Your answer must be a word-for-word copy of the listing below, minus its pictures.

● THE DATA
────────

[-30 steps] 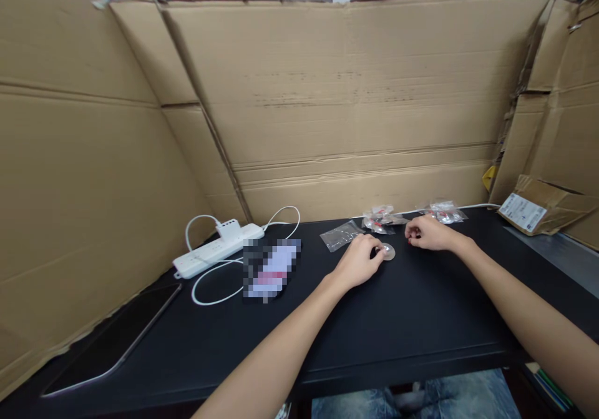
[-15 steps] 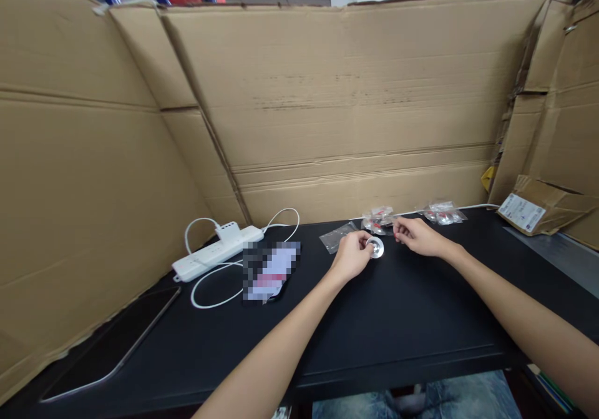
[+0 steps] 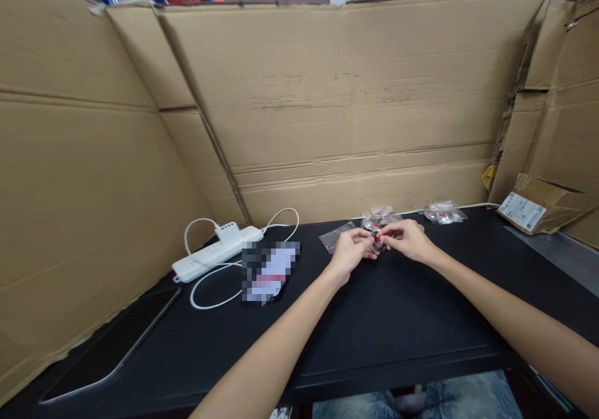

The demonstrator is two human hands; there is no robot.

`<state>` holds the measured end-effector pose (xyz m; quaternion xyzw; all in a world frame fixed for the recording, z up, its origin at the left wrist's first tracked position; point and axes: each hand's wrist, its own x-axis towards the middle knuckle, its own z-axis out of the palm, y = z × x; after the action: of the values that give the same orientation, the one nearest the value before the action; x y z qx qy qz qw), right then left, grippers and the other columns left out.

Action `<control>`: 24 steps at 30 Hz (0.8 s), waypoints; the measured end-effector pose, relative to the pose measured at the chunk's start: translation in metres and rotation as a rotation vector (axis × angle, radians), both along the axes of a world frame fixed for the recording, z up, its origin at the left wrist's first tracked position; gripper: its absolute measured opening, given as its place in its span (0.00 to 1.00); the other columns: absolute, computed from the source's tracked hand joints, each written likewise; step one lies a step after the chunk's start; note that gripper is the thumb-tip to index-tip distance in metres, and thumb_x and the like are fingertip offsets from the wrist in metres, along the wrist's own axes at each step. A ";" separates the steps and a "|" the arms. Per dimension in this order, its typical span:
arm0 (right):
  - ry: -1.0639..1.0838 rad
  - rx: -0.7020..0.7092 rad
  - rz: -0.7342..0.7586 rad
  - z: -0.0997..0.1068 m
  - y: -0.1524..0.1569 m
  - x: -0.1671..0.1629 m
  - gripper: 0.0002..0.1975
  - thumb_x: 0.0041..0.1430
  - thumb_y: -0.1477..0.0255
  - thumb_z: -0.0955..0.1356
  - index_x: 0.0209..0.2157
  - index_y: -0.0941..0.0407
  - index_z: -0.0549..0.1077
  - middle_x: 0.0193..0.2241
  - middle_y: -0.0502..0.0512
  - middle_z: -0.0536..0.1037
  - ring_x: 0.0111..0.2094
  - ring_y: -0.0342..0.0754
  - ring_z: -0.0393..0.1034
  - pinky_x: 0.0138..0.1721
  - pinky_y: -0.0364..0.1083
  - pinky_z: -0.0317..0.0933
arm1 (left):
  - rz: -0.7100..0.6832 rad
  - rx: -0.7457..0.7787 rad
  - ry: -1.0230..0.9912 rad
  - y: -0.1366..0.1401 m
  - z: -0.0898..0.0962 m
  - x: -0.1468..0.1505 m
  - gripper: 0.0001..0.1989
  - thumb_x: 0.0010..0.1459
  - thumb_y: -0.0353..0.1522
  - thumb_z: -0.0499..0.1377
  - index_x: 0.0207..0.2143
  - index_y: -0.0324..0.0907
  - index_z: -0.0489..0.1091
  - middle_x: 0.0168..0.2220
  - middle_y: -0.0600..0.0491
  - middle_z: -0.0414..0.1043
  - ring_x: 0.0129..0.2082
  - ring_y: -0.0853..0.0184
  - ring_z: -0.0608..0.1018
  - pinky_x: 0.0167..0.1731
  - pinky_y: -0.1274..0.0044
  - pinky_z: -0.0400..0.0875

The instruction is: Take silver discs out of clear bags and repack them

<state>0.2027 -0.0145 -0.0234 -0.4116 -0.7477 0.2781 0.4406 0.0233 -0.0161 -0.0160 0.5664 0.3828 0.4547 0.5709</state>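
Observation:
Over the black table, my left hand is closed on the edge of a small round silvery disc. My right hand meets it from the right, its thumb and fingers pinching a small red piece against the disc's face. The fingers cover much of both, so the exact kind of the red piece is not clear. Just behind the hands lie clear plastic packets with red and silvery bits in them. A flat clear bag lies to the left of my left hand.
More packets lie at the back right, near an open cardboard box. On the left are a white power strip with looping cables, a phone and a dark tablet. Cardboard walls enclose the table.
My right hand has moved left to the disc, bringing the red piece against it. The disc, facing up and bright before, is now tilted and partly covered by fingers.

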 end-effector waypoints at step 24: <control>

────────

● RESPONSE AREA
[-30 steps] 
[-15 steps] 
[+0 steps] 

The demonstrator is two human hands; there is no robot.

`<state>` holds the measured end-effector pose (xyz m; quaternion xyzw; all in a world frame fixed for the recording, z up, its origin at the left wrist's first tracked position; point and axes: each hand's wrist, its own x-axis towards the middle knuckle, its own z-axis out of the palm, y = z × x; after the action: of the values that give the same orientation, the one nearest the value before the action; x y z qx qy qz qw), right then left, grippers and the other columns left out.

Action `<control>`: 24 steps at 30 Hz (0.8 s), waypoints; the measured end-effector pose, relative to the pose measured at the chunk's start: translation in metres and rotation as a rotation vector (axis × angle, radians), both along the axes of a world frame fixed for the recording, z up, its origin at the left wrist's first tracked position; gripper: its absolute measured opening, given as its place in its span (0.00 to 1.00); the other columns: absolute, computed from the source's tracked hand joints, each written likewise; step one lies a step after the chunk's start; note that gripper is the thumb-tip to index-tip distance in metres, and thumb_x and the like are fingertip offsets from the wrist in metres, along the wrist's own axes at each step. A ";" separates the steps and a "|" the arms. Per dimension in this order, its typical span:
arm0 (right):
  - ry: -1.0639..1.0838 rad
  - rx: -0.7020..0.7092 rad
  - rz: -0.7342..0.7586 rad
  - z: -0.0997..0.1068 m
  - y: -0.1524..0.1569 m
  - x: -0.1671..0.1629 m
  - gripper: 0.0002..0.1975
  - thumb_x: 0.0041..0.1430
  - thumb_y: -0.1477..0.0255
  - thumb_z: -0.0955..0.1356
  - index_x: 0.0209..0.2157
  - index_y: -0.0941..0.0407
  - index_z: -0.0549..0.1077
  - middle_x: 0.0193..0.2241
  - middle_y: -0.0502..0.0512
  - middle_z: -0.0536..0.1037
  - ring_x: 0.0111..0.2094
  - ring_y: -0.0342..0.0754
  - ring_z: -0.0393..0.1034
  - pinky_x: 0.0138..0.1721
  - pinky_y: -0.0364..0.1083
  - pinky_z: -0.0317..0.0933
arm1 (left):
  - rz: -0.7100..0.6832 rad
  - rx: -0.7457..0.7787 rad
  - ry: -1.0230..0.9912 rad
  - y: -0.1366..0.1401 m
  - z: -0.0898..0.0962 m
  - x: -0.1468..0.1505 m
  - gripper: 0.0001..0.1989
  - thumb_x: 0.0010..0.1459
  - thumb_y: -0.0353..0.1522
  - thumb_z: -0.0499..0.1377
  - index_x: 0.0207..0.2143
  - index_y: -0.0324..0.0907
  - index_z: -0.0489..0.1091
  - middle_x: 0.0168..0.2220
  - middle_y: -0.0600..0.0491
  - middle_z: -0.0414..0.1043
  - ring_x: 0.0129..0.2082
  - ring_y: -0.0853..0.0184
  - ring_z: -0.0608..0.1018
  - pinky_x: 0.0167..0.1731
  - pinky_y: -0.1274..0.0044
  - pinky_z: -0.0400..0.0875

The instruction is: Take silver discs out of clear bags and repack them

<state>0.2027 -0.0145 -0.0234 -0.4116 -0.7477 0.2781 0.4406 0.0233 -0.0161 -0.0160 0.5664 0.3828 0.4547 0.5709</state>
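Observation:
Over the black table, my left hand is closed on the edge of a small round silvery disc. My right hand meets it from the right, its thumb and fingers pinching a small red piece against the disc's face. The fingers cover much of both, so the exact kind of the red piece is not clear. Just behind the hands lie clear plastic packets with red and silvery bits in them. A flat clear bag lies to the left of my left hand.
More packets lie at the back right, near an open cardboard box. On the left are a white power strip with looping cables, a phone and a dark tablet. Cardboard walls enclose the table.
My right hand has moved left to the disc, bringing the red piece against it. The disc, facing up and bright before, is now tilted and partly covered by fingers.
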
 end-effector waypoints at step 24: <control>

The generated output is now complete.